Reconfigurable computer:
- An Estrin architecture reconfigurable computer typically pairs a conventional microprocessor host computer with a reconfigurable co-processor, such as an FPGA or rDPA board. The co-processor can be reconfigured to perform different computations during execution of a host computer program by loading appropriate bitstreams. Newer FPGA-based architectures eliminate the need for a host processor by providing mechanisms to configure the device on boot from flash and to directly support essential interfaces to memory and network resources via a bus configured in the device fabric.

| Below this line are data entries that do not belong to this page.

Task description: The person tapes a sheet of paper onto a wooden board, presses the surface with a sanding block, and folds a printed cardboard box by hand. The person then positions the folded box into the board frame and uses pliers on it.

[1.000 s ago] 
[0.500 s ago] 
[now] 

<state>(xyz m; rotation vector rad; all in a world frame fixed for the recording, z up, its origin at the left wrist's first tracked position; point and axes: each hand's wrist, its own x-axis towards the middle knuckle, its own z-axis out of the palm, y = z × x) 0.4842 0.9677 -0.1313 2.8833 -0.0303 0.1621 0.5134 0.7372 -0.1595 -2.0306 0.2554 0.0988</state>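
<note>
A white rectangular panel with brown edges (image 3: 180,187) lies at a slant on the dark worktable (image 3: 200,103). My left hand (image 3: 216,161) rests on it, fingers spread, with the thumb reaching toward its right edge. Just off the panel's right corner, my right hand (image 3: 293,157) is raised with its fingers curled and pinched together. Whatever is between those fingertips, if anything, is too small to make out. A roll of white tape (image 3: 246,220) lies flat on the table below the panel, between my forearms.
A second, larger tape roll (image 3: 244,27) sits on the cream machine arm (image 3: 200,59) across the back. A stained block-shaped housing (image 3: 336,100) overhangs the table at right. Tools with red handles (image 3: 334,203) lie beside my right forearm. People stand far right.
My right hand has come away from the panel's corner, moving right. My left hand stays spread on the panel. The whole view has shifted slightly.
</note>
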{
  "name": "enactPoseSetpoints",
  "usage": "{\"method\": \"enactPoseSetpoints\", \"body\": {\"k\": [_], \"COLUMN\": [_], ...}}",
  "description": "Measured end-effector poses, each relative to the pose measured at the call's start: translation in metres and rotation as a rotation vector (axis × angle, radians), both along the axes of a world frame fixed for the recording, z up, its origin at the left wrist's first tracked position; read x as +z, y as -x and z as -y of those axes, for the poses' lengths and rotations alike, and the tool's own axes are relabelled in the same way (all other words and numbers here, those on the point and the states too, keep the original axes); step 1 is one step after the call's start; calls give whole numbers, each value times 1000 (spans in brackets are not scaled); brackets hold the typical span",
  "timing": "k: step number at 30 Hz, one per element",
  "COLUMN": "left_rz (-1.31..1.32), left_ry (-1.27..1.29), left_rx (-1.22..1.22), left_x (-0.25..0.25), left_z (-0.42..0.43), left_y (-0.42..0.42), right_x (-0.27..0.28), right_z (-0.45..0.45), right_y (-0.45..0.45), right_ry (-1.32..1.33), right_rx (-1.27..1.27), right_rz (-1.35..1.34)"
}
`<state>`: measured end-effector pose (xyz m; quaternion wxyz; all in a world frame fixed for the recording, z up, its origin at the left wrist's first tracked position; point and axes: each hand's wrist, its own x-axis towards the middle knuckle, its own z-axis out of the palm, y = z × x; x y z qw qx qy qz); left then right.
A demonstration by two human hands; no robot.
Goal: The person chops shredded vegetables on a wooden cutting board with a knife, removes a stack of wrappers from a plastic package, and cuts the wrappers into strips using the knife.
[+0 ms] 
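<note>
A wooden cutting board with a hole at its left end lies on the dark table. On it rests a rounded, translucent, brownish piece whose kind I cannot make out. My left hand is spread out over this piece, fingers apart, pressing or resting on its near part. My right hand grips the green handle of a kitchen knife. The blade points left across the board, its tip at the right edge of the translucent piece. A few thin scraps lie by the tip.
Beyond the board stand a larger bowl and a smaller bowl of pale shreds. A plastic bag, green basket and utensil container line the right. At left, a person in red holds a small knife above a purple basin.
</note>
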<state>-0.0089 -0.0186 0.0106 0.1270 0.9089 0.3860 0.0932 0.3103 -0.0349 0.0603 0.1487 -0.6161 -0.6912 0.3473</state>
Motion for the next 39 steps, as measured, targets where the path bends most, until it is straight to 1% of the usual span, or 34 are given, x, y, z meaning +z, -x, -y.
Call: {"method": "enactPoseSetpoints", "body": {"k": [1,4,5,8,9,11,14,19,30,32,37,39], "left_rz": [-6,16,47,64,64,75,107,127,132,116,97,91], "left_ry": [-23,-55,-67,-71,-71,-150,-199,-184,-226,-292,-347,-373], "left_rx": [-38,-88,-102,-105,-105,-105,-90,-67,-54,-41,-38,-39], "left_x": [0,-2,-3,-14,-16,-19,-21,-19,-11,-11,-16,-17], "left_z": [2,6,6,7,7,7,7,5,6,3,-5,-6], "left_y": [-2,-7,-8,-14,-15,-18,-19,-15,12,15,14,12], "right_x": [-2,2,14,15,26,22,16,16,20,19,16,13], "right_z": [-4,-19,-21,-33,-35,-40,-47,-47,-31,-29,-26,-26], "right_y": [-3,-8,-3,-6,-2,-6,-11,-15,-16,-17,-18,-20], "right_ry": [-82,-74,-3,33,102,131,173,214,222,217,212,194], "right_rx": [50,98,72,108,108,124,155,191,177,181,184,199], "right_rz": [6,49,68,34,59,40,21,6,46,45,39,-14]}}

Fairly recent market has developed for low-power reconfigurable system-on-chip (SoC) devices that manufacturers can customize to their product applications, which are typically portable consumer media electronics. The devices typically incorporate one or more von Neumann processors and provide mechanisms to extend the processor(s) instruction set and/or interface the device to other subsystems in the product. While these devices are technically "reconfigurable processors," they are really designed to be configured once during production, or to be reconfigured as part of a field upgrade, but not to be reconfigured on-the-fly.

Reconfigurable computing:
- A computing paradigm employing reconfigurable devices such as FPGAs or rDPAs to process data. A different bitstream can be loaded during the execution of a program or to run a different program on the fly. Estrin architecture reconfigurable computers include conventional von Neumann processors as main or control processors and typically use one or more reconfigurable devices as co-processors. Newer FPGA-based architectures eliminate the need for a host processor by providing mechanisms to configure the device on boot from flash and to directly support essential interfaces to memory and network resources via a bus configured in the device fabric. Providing a stable and stateful computational platform within a reconfigurable device requires, however, partial reconfigurability - that is, the ability to reconfigure only that portion of the device that implements an application, while leaving unchanged the portion of the device that implements the platform - the memory and network interfaces, the device drivers, and so forth. Current FPGA devices allow partial reconfiguration, but implementing designs that can effectively use this feature is still a tough exercise in system-on-chip design.

Reconfigurable device:
- FPGAs, rDPAs, and any other device whose functionality can be changed during execution. The reconfigurable device may have a fine-grained architecture like FPGAs, or a coarse-grained architecture like rDPAs. If in a hardware architecture both functionalities of processing elements and interconnections between them can be modified after fabrication time then it is a reconfigurable device or architecture.

Reconfiguration:
- Configuration, programming, re-programming (also see configware).

System memory/host memory:
- Should refer to memory on the microprocessor motherboard. You could also refer to it as host memory, not cache memory.

Synthesis:
- Process of creating a netlist from a circuit description described using HDLs (hardware description language), HLLs (high level language), GUI (graphical user interfaces).